Detained for having a beard: Leaked list reveals China's treatment of Uighurs Detained for having a beard: Leaked list reveals China's treatment of Uighurs
Backstories

Detained for having a beard: Leaked list reveals China's treatment of Uighurs

    NHK World
    Correspondent
    For three years Rozinsa Mamattohti wondered what had happened to her two sisters. She is a Uighur Muslim who move to Turkey as a teenager. Her sisters were still living in Karakax County in the Xinjiang Uygur Autonomous Region. For about 15 years they kept in touch by phone or text. Then, suddenly, things went silent.
    Rozinsa Mamattohti says her sisters suddenly stopped communicating with her three years ago.

    Last month, she found out what had happened. Rozinsa saw their names on a list of 311 people who were sent to government camps. The so-called Karakax List was made public on Tuesday by a human rights group. They say it is a Chinese government internal document, but have not said who leaked it.

    The document revealed that her siblings had been detained for "applying for a passport and violating birth control policy."

    "The reasons for the detention are nonsense," says Rozinsa. "What the Chinese government is doing is torture and a crackdown against Uighurs. It's very hard. I can't eat well. I can't sleep well. I'm always thinking about my family in Xinjiang."

    The 137-page document backs up suspicions that Muslim minorities in western China's Xinjiang Uygur Autonomous Region are being detained in government camps for unjust reasons. It sheds light on what's happening in a region subject to some of the tightest levels of information control in China.

    The Karakax List

    List reveals reasons for detentions

    The Chinese government has not confirmed or denied the authenticity of the leaked document. But Dr. Adrian Zenz, Senior Fellow in China Studies with the Victims of Communism Memorial Foundation and specialist in Uighur issues, says there's a high probability it is authentic, because there is evidence that some individuals on the list do exist.

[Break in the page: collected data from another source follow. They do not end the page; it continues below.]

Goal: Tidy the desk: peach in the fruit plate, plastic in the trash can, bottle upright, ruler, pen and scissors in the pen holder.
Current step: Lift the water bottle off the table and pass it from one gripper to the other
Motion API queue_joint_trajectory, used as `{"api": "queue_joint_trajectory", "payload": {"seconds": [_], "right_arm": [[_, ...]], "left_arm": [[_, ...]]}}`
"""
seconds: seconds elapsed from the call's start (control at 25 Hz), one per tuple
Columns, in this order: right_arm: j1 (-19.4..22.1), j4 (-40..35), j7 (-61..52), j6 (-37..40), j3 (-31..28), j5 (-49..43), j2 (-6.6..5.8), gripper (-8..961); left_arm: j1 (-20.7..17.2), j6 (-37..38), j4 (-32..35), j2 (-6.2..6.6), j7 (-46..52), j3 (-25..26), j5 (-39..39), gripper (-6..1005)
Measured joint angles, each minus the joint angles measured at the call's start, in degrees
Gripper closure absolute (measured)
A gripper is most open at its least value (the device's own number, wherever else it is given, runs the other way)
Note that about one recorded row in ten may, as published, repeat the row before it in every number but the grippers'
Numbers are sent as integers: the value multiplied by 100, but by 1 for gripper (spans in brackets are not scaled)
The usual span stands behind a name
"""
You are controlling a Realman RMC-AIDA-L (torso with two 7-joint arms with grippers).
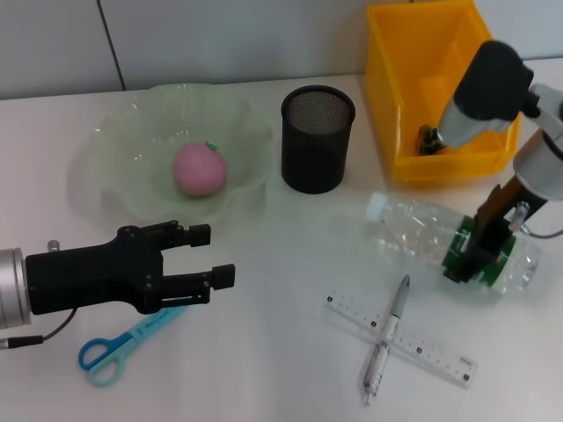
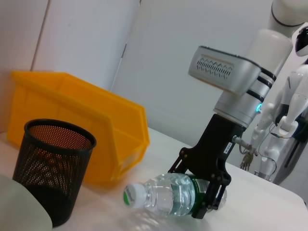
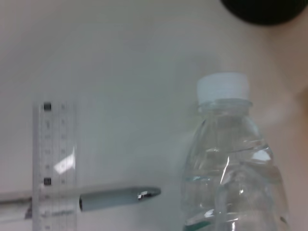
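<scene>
The white table point(image 1: 264, 369) carries everything, and the black mesh pen holder point(image 1: 318, 138) near its far middle serves as the landmark. Right of the holder stands the yellow plastic bin point(image 1: 413, 97), open-topped, with a small dark item in its corner. Left of the holder sits the pale green, wavy-edged fruit plate point(image 1: 123, 141), and the pink peach point(image 1: 200, 169) already lies in it. Nearer than the holder and to its right, the clear plastic bottle point(image 1: 413, 230) lies on its side, white cap pointing toward the holder; the right gripper point(image 1: 475, 255) comes down over the bottle's green-labelled middle, its black fingers point(image 2: 211, 192) straddling the body and closed against it. In front of the holder lies the clear ruler point(image 1: 400, 338) with the grey pen point(image 1: 387, 338) crossed over it, bare table all round them. Nearer and left of the holder, the left gripper point(image 1: 211, 255) hovers with fingers spread apart, holding nothing, directly above the blue scissors point(image 1: 123, 345), whose handles show beneath it.
</scene>
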State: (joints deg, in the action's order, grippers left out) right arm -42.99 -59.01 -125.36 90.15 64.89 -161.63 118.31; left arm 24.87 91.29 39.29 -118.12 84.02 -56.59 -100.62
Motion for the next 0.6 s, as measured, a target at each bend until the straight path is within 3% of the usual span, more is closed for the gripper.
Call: {"api": "queue_joint_trajectory", "payload": {"seconds": [0.36, 0.6], "right_arm": [[272, -790, 158, 359, -354, 690, -44, 185], [551, -1155, 470, 403, -511, 1636, -49, 185]], "left_arm": [[0, 3, 0, 0, 0, 9, 106, 204], [0, 12, -42, 0, 0, 24, 342, 204]]}}
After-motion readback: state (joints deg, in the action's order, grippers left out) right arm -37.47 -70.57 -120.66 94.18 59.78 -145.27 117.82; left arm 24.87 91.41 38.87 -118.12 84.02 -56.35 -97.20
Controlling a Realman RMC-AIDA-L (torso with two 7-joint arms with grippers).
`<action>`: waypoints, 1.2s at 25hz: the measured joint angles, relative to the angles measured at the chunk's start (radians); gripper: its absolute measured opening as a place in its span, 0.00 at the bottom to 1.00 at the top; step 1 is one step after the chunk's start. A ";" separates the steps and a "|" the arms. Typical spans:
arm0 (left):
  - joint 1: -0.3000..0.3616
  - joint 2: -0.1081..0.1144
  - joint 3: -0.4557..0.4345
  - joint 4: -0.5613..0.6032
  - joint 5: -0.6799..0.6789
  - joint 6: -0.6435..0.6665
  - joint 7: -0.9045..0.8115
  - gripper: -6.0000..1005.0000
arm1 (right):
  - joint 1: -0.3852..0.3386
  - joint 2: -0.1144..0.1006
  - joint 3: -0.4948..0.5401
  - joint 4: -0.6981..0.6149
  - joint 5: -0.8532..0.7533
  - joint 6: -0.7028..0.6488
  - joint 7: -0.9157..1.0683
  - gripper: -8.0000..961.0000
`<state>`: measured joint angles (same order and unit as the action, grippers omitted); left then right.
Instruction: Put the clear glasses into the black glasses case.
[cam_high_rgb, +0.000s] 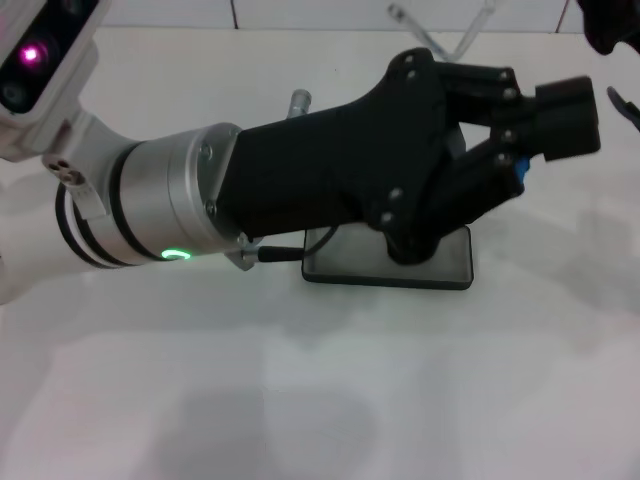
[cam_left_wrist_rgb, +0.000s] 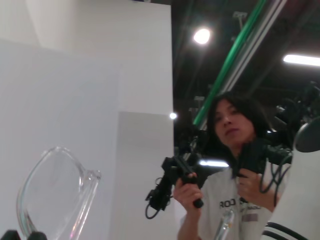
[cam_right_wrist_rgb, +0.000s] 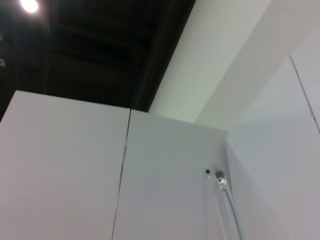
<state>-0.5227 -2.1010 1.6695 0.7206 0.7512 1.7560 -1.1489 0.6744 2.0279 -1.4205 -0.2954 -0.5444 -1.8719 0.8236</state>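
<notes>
My left gripper (cam_high_rgb: 563, 120) reaches across the middle of the head view, raised over the table, its fingers together. In the left wrist view the curved lens of the clear glasses (cam_left_wrist_rgb: 50, 195) stands right above the dark fingertips (cam_left_wrist_rgb: 22, 235), so the grip looks to be on the lens edge. Two thin clear temple arms of the glasses (cam_high_rgb: 432, 42) stick out behind the gripper. The black glasses case (cam_high_rgb: 350, 262) lies on the table under the gripper, largely covered by it. One temple arm (cam_right_wrist_rgb: 226, 200) also shows in the right wrist view.
A black part of my right gripper (cam_high_rgb: 612, 28) sits at the far right edge of the table. A person holding hand controllers (cam_left_wrist_rgb: 187, 182) stands beyond the table. White table surface (cam_high_rgb: 300, 400) lies in front of the case.
</notes>
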 joint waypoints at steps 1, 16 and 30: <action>0.002 0.000 0.000 0.000 -0.003 -0.006 0.002 0.07 | 0.000 0.000 -0.005 0.000 -0.001 0.009 -0.001 0.13; 0.026 0.001 -0.011 -0.001 -0.038 -0.091 0.018 0.07 | 0.015 0.000 -0.114 -0.018 -0.010 0.126 -0.054 0.13; 0.043 0.003 -0.042 -0.011 -0.041 -0.103 0.021 0.07 | -0.001 0.000 -0.203 -0.079 -0.010 0.215 -0.080 0.13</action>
<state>-0.4799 -2.0984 1.6273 0.7091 0.7097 1.6534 -1.1276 0.6737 2.0278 -1.6237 -0.3740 -0.5544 -1.6572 0.7439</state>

    NHK obtained a copy of the list and what stood out were some of the reasons given for sending people to camps.
    Some cases cited Uighur customs such as men growing beards and women wearing scarves. Other reasons included having relatives outside of China, applying for a passport, and accessing a foreign website. Many people were detained for being "born in or after 1980, and untrustworthy."

    There are also comments on the handling of the detainees. The document says some who have recognized their mistakes and have demonstrated sincere regret were allowed to return home. Others were to undergo continued education and training for having strong religious beliefs and showing no changes in ideology.

    The documents obtained by NHK contained detailed information about the detainees.

    "Absolutely no mercy"

    The United Nations says around a million Uighurs and other Muslims have been sent to government camps.
    Human rights groups say China is forcing them to give up their religion, language and culture. China says the camps are vocational training centers and part of an effort to fight terrorism and prevent people from becoming radicalized.

    A facility believed to be a camp.

    But the document indicates that the Chinese government is detaining residents who exhibit even the slightest religious behavior or links to other countries.

    Last November, the New York Times reported that it had obtained a trove of Chinese government documents that included records of undisclosed speeches made by President Xi Jinping. The article said detainees have no contact with the outside world and are being indoctrinated under strict directives. It also said that, following a terror attack in Xinjiang in 2014, Xi issued a directive to show "absolutely no mercy." It said that determined what came to be the Chinese government's hardline policy against Uighurs and other minorities. The leaked documents suggest that the crackdowns in Xinjiang began on the order of top leaders in Beijing.

    International pressure

    The US Congress is trying to turn up the pressure on China over its treatment of Uighurs. In December, the House of Representatives voted overwhelmingly to approve the Uyghur Human Rights Policy Act. The bill calls for sanctions on Chinese officials linked to abuses. It also calls for a ban on exports to China of technology that can be used for surveillance. The bill needs to be approved by the Senate and signed by the President to become law.

    Chinese President Xi Jinping

    The Chinese government has strongly denounced what it describes as others meddling in domestic affairs. China's Foreign Ministry says the government's handling of the matter is a reasonable part of the country's security policy. A ministry official told reporters on Wednesday that the Xinjiang Uygur Autonomous Region has no religious or human rights problems, but it has issues relating to terrorism and secession. He said attempts by organizations or media outlets to smear China's anti-terrorism campaign would fail.

    Rozinsa says she hopes that if people realize that many Uighurs are being unjustly detained, it will create international pressure on the Chinese government.

    She says many countries know what China is doing, but have kept silent. "I would like them to change their stance and help us with our difficult situation. If they can't help us, then please pray for us."